Global AI governance remains deeply fragmented, as seen in the US and UK’s refusal to sign the Paris AI Summit’s declaration for inclusive and sustainable AI. While some nations push for regulatory oversight, others prioritise innovation with minimal restrictions, reflecting broader tensions in AI policy. The withdrawal of the EU’s AI Liability Directive and the FTC’s crackdown on misleading AI claims highlight the regulatory uncertainty surrounding AI accountability.
The UK’s AI Safety Institute has now also been renamed to the AI Security Institute, reflecting the importance of this topic (a move we are delighted to see and are trying not to say I told you so).

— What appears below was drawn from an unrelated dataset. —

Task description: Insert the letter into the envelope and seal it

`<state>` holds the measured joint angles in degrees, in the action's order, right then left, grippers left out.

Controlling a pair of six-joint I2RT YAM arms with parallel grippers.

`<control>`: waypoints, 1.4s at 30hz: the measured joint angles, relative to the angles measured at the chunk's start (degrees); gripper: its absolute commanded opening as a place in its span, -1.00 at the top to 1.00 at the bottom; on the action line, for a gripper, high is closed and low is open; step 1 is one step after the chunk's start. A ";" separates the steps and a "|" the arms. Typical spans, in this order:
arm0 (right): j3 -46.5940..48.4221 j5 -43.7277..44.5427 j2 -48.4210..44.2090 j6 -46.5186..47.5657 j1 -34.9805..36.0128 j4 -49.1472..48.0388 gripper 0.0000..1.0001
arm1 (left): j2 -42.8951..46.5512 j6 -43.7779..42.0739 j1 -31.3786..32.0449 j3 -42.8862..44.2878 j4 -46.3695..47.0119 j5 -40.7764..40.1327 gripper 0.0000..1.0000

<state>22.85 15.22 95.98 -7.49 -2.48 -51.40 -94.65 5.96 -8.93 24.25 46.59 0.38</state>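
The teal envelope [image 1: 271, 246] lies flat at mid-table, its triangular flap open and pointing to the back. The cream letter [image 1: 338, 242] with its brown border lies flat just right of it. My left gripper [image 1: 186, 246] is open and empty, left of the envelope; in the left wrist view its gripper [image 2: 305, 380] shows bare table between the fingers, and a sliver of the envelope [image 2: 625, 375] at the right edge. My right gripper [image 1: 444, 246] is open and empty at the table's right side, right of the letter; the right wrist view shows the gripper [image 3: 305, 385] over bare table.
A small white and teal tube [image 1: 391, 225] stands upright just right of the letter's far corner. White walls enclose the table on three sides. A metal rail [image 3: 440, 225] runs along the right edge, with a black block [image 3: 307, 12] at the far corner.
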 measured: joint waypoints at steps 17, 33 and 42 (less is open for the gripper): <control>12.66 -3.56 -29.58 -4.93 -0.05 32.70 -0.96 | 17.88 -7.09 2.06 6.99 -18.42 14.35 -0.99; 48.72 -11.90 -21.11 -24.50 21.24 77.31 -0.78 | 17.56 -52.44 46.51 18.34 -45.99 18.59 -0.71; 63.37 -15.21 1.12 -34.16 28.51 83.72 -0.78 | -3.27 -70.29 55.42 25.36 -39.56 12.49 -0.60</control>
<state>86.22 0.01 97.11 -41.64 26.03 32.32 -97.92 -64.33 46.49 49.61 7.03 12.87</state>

Meanwhile, AI security threats are evolving rapidly, with adversaries exploiting weaknesses in machine learning models and supply chains. Malicious AI models on Hugging Face, NVIDIA container toolkit vulnerabilities, and AI-generated hallucinations in software development all reveal systemic risks. Attacks are becoming more sophisticated, with researchers uncovering new adversarial techniques like token smuggling and agentic AI-powered phishing. The inadequacy of existing AI security measures is further underscored by DEF CON’s criticism of AI red teaming and calls for a standardised AI vulnerability disclosure system akin to cybersecurity’s CVE framework.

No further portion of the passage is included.